Cay - Better Than Myself
We can't do a where Are They Now? on charismatic Dutch ball of impotent fury Anet Mook because apparently not even her former label and bandmates know where she is. Often lazily compared to Hole, this was their debut single heralding the old, old story of quality releases and Next Big Thing puffery that led nowhere.

Chicks - Let Me Go
As Kenickie grew up and drifted apart, most eyes turned to the similarly glitter-friendly Dublin trio to carry the girls in indie-pop-punk torch forward. Again they never made the commercial breakthrough, and with Royal Trux producing their to date unreleased album it's doubtful they really disliked that state of affairs.

Magoo - Swiss Border Escape
Before Norwich brought us Bearsuit they brought us Magoo, who released two albums on Chemikal Underground (this is from Vote The Pacifist Ticket Today) of American-scented power indiepop, nowadays self-released.

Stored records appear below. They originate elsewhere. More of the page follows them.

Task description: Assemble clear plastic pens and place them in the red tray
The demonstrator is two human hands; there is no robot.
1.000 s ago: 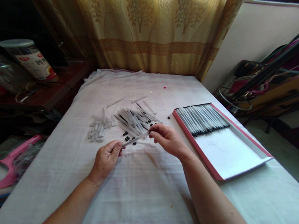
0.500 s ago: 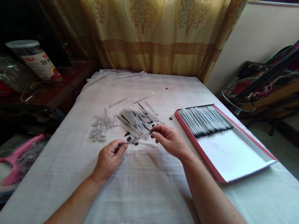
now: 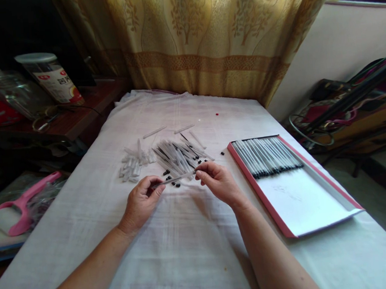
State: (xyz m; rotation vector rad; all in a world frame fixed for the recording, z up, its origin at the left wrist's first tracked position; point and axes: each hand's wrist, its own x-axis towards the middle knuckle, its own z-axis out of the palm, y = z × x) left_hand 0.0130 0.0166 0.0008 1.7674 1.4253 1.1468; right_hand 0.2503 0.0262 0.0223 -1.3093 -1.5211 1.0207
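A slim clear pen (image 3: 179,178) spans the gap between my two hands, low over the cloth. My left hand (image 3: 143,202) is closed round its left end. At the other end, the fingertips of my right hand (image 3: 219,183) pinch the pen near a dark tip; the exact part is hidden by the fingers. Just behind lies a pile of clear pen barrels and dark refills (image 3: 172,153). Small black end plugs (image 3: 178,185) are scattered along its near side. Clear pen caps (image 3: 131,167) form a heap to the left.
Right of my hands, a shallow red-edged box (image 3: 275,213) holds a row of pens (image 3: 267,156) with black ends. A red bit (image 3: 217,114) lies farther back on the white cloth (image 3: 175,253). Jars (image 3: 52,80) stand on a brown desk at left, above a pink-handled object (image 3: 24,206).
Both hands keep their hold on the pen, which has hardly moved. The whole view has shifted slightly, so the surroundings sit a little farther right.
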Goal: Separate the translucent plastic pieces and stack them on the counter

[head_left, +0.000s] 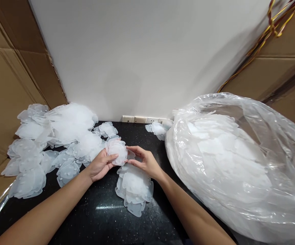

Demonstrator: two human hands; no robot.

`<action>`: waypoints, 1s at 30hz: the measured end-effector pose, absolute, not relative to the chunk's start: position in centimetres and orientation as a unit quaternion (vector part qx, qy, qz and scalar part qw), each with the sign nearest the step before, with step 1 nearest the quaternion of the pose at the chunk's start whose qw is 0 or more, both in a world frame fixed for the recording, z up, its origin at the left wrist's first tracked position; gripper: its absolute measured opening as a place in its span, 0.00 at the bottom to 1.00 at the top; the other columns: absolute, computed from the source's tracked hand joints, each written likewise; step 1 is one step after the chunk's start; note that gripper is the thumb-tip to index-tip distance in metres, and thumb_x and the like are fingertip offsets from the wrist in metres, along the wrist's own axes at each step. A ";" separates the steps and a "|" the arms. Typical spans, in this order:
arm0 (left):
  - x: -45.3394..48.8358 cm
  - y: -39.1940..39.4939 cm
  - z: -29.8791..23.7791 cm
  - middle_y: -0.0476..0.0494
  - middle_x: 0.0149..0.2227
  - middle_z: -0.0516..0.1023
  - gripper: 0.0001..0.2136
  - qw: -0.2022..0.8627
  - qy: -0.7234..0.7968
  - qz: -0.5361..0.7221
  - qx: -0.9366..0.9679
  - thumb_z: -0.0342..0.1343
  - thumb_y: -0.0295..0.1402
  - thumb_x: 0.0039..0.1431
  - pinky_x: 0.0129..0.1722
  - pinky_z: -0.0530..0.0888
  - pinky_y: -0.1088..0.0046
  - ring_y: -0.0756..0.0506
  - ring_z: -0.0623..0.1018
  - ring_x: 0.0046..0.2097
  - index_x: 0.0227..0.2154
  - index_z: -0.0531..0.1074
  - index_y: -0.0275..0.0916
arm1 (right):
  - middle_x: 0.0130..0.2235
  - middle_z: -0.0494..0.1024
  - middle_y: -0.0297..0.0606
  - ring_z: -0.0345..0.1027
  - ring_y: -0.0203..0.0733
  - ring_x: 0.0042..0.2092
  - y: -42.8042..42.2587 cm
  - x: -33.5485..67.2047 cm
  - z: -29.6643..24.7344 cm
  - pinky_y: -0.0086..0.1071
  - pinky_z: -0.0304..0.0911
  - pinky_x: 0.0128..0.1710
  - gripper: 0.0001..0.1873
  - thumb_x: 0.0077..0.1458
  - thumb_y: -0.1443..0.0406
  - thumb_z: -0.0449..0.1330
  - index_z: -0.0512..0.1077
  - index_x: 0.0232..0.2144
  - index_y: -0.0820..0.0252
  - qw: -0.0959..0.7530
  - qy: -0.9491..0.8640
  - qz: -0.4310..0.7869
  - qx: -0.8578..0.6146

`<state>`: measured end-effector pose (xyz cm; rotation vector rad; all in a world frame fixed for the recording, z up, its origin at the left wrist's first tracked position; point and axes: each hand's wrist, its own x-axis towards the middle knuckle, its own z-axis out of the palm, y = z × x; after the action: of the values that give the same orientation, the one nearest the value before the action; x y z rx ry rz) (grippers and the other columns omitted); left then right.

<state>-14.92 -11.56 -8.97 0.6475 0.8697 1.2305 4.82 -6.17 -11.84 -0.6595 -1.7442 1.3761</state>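
My left hand (103,164) grips a small stack of thin, translucent white plastic pieces (117,152), with the thumb across its face. At the stack's right side, my right hand (144,162) has its thumb and fingers around the edge of a similar plastic piece (131,155). Whether that piece is apart from the stack I cannot tell. Just below the hands, a loose pile of the same pieces (134,187) lies on the black speckled countertop (96,214). The pieces have rounded, notched outlines.
A large heap of the pieces (69,122) spreads over the left side. On the right stands a clear plastic bag (229,163) full of them. Smaller groups lie near the wall sockets (141,119). Cardboard (6,75) flanks both sides; twisted yellow and red wires (262,37) hang upper right.
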 end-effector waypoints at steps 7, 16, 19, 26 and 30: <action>-14.7 -11.7 -8.2 0.34 0.52 0.79 0.35 0.682 0.356 0.574 0.280 0.59 0.18 0.56 0.52 0.77 0.52 0.34 0.79 0.53 0.66 0.58 0.43 | 0.44 0.81 0.38 0.76 0.44 0.45 -5.8 4.3 -12.3 0.38 0.69 0.48 0.17 0.45 0.61 0.70 0.77 0.40 0.56 0.481 -0.508 0.638 -0.321; -15.7 -10.5 -9.1 0.34 0.49 0.81 0.29 0.597 0.409 0.652 0.226 0.56 0.16 0.57 0.54 0.76 0.53 0.37 0.79 0.53 0.62 0.64 0.38 | 0.30 0.79 0.32 0.73 0.35 0.32 -4.6 5.8 -12.2 0.33 0.71 0.41 0.16 0.40 0.61 0.74 0.76 0.32 0.59 0.442 -0.344 0.771 -0.302; -15.6 -10.4 -9.3 0.34 0.49 0.81 0.28 0.592 0.417 0.656 0.213 0.56 0.16 0.57 0.53 0.77 0.52 0.36 0.80 0.52 0.61 0.66 0.37 | 0.30 0.80 0.33 0.74 0.36 0.32 -4.6 5.8 -12.2 0.33 0.72 0.40 0.15 0.41 0.62 0.74 0.76 0.33 0.59 0.422 -0.329 0.793 -0.291; -15.7 -10.2 -9.3 0.33 0.50 0.80 0.26 0.606 0.417 0.651 0.188 0.56 0.17 0.57 0.52 0.77 0.52 0.36 0.80 0.51 0.59 0.67 0.36 | 0.30 0.80 0.33 0.74 0.38 0.31 -4.2 5.8 -12.5 0.33 0.72 0.37 0.12 0.44 0.64 0.71 0.76 0.33 0.58 0.418 -0.314 0.805 -0.281; -15.7 -10.2 -8.7 0.25 0.50 0.79 0.23 0.635 0.419 0.635 0.135 0.49 0.19 0.59 0.55 0.74 0.45 0.32 0.78 0.54 0.59 0.65 0.26 | 0.28 0.78 0.32 0.73 0.36 0.31 -4.2 5.9 -12.5 0.30 0.71 0.35 0.11 0.45 0.62 0.71 0.76 0.32 0.59 0.421 -0.303 0.809 -0.277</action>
<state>-15.69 -10.21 -8.74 0.3080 0.9577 1.4517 5.88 -4.16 -12.49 -0.6939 -0.7582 2.0260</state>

Chris T-T is a former member. There's every chance you don't know who Chris T-T is, so that's just spacefillingly pointless.

Spearmint - A Trip Into Space
A little after giving lazy bloggers a title, the Northern Soul-quaffing London pop dreamers led by a bloke called Shirley found a hooky sample and turned it into piano-pounding soul-pop with a regretful undertow. David Morales coincidentally found the same sample, put it in Needin' U and had a top ten hit a couple of months later.

Sodastream - Turnstyle
Peel-favoured Australian duo often compared to Belle & Sebastian, as a lot of Antipodean bands seem to be. Must be something in the water. We went mad for this at the time, and still can given half a chance. They split in February, it says here. Not much else to say about it, really.

Badly Drawn Boy - Road Movie
But plenty to say about this, not least that the CD of EP3 doesn't now go for half as much as we'd have liked it to. Back before he was permanently one step away from being mere high end AOR here was a shambolic, sarky, stylistically awry talent of the sort we couldn't imagine the north of England could produce.

Cat Power - Cross Bones Style
Chan's now a Lagerfeld feted style icon and pre-Feist cultured solo female scion of the Fifty Quid Man set. How different these days of turbulently fragile living, recording an album in Melbourne with two thirds of the Dirty Three half of which was written in one disturbed night.

Ooberman - Shorley Wall
And if that tears at the emotions, wait until Sophia Churney gets to read Danny Popplewell's poem at the end. The Liverpudlians Ooberman really were the nearly men (and woman) of the period, encouraged to re-release this on the promise of Radio 1 playlistings that never came, at which the label dropped them. They've recently reformed, as everyone will.

2 comments:

Neil Stewart said...

Another great compilation, thanks! Just one piece of pedantry- I'm pretty sure Magoo where from kings Lynn, rather than Norwich...

Matt said...

Splendid. Some pleasant surprises in there (I remember seeing Derrero and Magoo and finding them particularly dull, and I utterly loathed Gel who seemed to be supporting everyone at the time) and excellent track arrangement work too - Cornelius followed by Deanshanger being particularly good. Which were the C97 bands you left off?